### [ABOUT THIS TASK]
With the pictures removed, please write out every line below exactly as given.

Entries taken from a collection
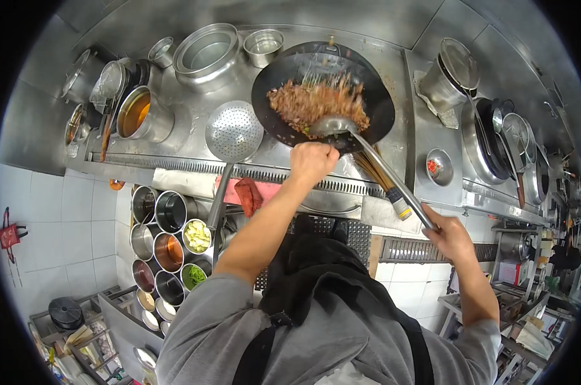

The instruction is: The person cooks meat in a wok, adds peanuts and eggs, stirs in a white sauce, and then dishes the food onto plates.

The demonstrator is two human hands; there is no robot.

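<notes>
A black wok point(271, 103) is tilted over the steel range, and my left hand point(313, 161) grips its near rim. Browned, chopped food point(314, 98) is blurred in motion inside it, with some bits in the air above the far rim. My right hand point(449, 233) is closed around the end of a long metal wok ladle point(391, 178). The ladle's bowl sits within the wok at the near edge of the food. Beside the wok on the left lies a perforated strainer ladle point(235, 130). A bamboo wok brush point(374, 168) lies under the ladle's handle.
A pot of amber liquid point(151, 113) and a large lidless pot point(206, 57) stand at the left. To the right is a small bowl of red pieces point(439, 167). Containers of ingredients point(169, 252) stand below left. A red cloth point(248, 196) lies on the front ledge.
</notes>
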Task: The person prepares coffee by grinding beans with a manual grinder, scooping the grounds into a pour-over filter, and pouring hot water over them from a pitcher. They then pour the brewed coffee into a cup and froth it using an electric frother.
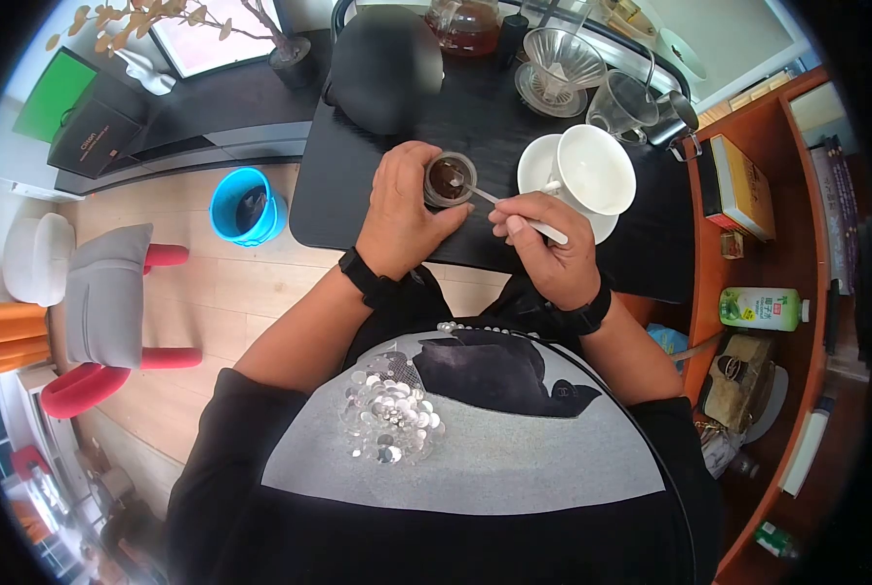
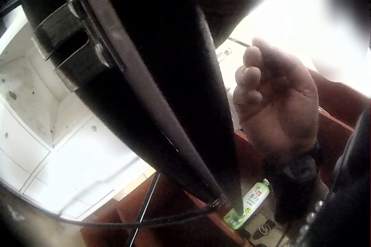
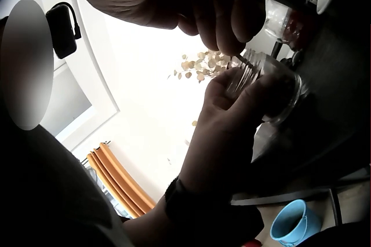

### [COMPLETED EXERCISE]
The instruction is: The person cooks meat in a wok, adds peanuts and eggs, stirs in a white sauce, and then dishes the food onto plates.

The demonstrator is two human hands; there is no robot.

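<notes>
A black wok point(271, 103) is tilted over the steel range, and my left hand point(313, 161) grips its near rim. Browned, chopped food point(314, 98) is blurred in motion inside it, with some bits in the air above the far rim. My right hand point(449, 233) is closed around the end of a long metal wok ladle point(391, 178). The ladle's bowl sits within the wok at the near edge of the food. Beside the wok on the left lies a perforated strainer ladle point(235, 130). A bamboo wok brush point(374, 168) lies under the ladle's handle.
A pot of amber liquid point(151, 113) and a large lidless pot point(206, 57) stand at the left. To the right is a small bowl of red pieces point(439, 167). Containers of ingredients point(169, 252) stand below left. A red cloth point(248, 196) lies on the front ledge.
</notes>
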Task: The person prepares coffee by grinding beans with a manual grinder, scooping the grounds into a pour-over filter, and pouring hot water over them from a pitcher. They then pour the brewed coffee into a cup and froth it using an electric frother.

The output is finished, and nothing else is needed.